The Bible and the Bible alone is the voice of God. It alone is God's word to us. I love the way our full Essential Beliefs statement expresses this: The Bible is to be believed, as God’s instruction, in all that it teaches; obeyed, as God’s command, in all that it requires; and trusted, as God’s pledge, in all that it promises.
Do we know, do we really understand what we possess? Do we understand what is happening when read or hear proclaimed the words of this book?
III. Are You Equipped?
Notice how Paul finishes verse 16, into verse 17: All Scripture is breathed out by God and profitable for teaching, for reproof, for correction, and for training in righteousness, 17 that the man of God may be competent, equipped for every good work.
Because every book, chapter, verse, and word of the Old and New Testaments are breathed out by God, they are “profitable”. All Scripture is profitable.
What Paul is doing in verses 16 and 17 is expanding on and explaining what he meant when he said in verse 15 that God’s word is “able to make you wise for salvation through faith in Christ Jesus”.
How does it make us wise for salvation or for what we might call “the saved kind of life”? Well the key word here is in verse 17. God’s word equips us to be competent. What does it equip us for? Through the word of God, through the Scriptures, we are “equipped for every good work”.
As a pastor over God’s people, as a man of God (remember, that phrase “man of God” from the OT was often used in connection with the prophets, those who guided the people by being God’s voice), as a man of God, Timothy needed to reminded the Scriptures alone, that all Scripture was sufficient to equip him for every good work that God called him to do.
What do the people need to know? Don’t give them your opinions, Timothy, but teach them all of God’s word.
How can you confront those who are working against God’s purposes? Don’t respond in anger, Timothy, venting your feelings, but rebuke, reprove them with all of God’s word.
How can you direct the misguided and deceived back onto God’s path?
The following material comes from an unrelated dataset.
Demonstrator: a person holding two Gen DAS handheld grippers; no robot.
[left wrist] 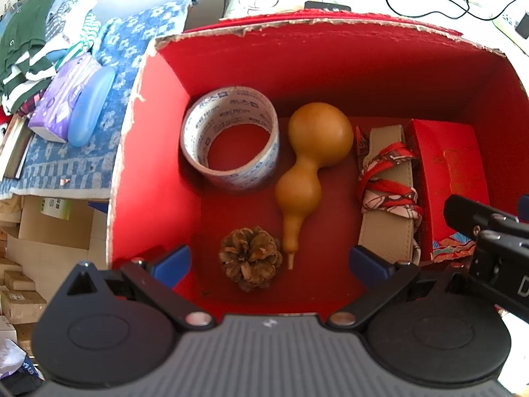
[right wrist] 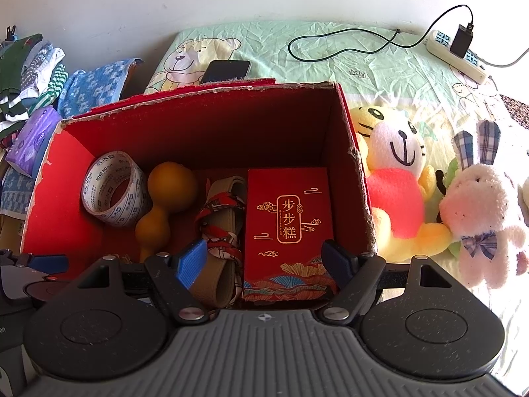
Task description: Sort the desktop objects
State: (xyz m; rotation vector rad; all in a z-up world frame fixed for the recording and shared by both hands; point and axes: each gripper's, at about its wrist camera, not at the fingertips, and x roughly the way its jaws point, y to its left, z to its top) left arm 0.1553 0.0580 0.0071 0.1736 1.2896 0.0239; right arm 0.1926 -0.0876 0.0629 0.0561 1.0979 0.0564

Don’t use emotional manipulation or gimmicks or just hope they’ll figure it out, Timothy, but correct God’s people with all God’s word.
How can you present every person complete, mature in correct? How can you help every follower of Jesus walk in a manner worthy? Don’t resort to legalism and brow beating, Timothy, but train them with all of God’s word.
There is a word at the beginning of verse 16 that is repeated at the end of verse 17. It is the word “all”. In English, we translate it “all” and “every”. But the point of those ‘bookends’ is so important. Every part of Scripture equips us for every good work. All Scripture equips us for all we are called to do as God’s people. God’s word is sufficient for living a godly life. Do you believe that?
Are you “equipped” to “continue” for Christ, to “continue” in faith? Like a pitcher without a ball or glove, like a sniper without his rifle, like a painter without his brush, like a ballerina without her feet, like a judge without the law, like an astronaut without a rocket, like a teacher without students, like a carpenter without his tools, we have nothing without the word of God.
Whether or not people think we’re crazy, the only way for God’s man or woman to live for Him is when they are consistently straining toward Scripture, believing that God himself is speaking to us.
What will that belief look like in your life this week? Will you continue this week in what you have learned and firmly believed? Let’s pray that God, through the cross of Christ, through His grace, let’s pray that God would equip us as we hear what He has breathed out.